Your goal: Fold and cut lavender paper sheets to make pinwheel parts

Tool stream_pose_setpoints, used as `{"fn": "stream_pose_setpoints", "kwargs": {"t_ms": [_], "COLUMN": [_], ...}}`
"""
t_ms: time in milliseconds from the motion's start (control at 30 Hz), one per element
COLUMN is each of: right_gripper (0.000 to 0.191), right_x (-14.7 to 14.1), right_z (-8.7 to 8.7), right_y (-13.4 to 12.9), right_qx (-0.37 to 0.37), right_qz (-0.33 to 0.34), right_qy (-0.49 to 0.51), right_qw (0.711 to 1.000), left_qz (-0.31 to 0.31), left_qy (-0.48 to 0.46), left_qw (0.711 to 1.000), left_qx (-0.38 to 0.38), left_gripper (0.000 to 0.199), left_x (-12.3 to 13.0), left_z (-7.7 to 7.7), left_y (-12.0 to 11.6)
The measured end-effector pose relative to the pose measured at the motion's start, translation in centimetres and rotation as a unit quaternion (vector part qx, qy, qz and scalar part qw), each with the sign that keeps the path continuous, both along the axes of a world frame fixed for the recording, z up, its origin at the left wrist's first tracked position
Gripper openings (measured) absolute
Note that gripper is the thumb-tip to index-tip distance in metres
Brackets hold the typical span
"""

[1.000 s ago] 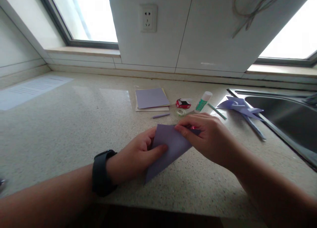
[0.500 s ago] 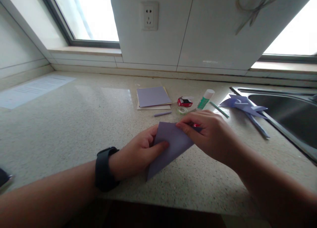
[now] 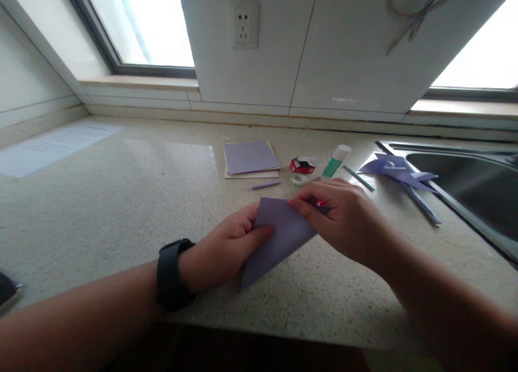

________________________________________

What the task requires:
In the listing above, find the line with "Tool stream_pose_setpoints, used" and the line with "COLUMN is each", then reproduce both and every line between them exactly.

Reply:
Tool stream_pose_setpoints, used as `{"fn": "stream_pose_setpoints", "kwargs": {"t_ms": [_], "COLUMN": [_], ...}}`
"""
t_ms: time in milliseconds from the motion's start (control at 30 Hz), one per element
COLUMN is each of: right_gripper (0.000 to 0.191), right_x (-14.7 to 14.1), right_z (-8.7 to 8.7), right_y (-13.4 to 12.9), right_qx (-0.37 to 0.37), right_qz (-0.33 to 0.34), right_qy (-0.49 to 0.51), right_qw (0.711 to 1.000), left_qz (-0.31 to 0.31), left_qy (-0.48 to 0.46), left_qw (0.711 to 1.000), left_qx (-0.38 to 0.38), left_gripper (0.000 to 0.199), left_x (-12.3 to 13.0), left_z (-7.7 to 7.7), left_y (-12.0 to 11.6)

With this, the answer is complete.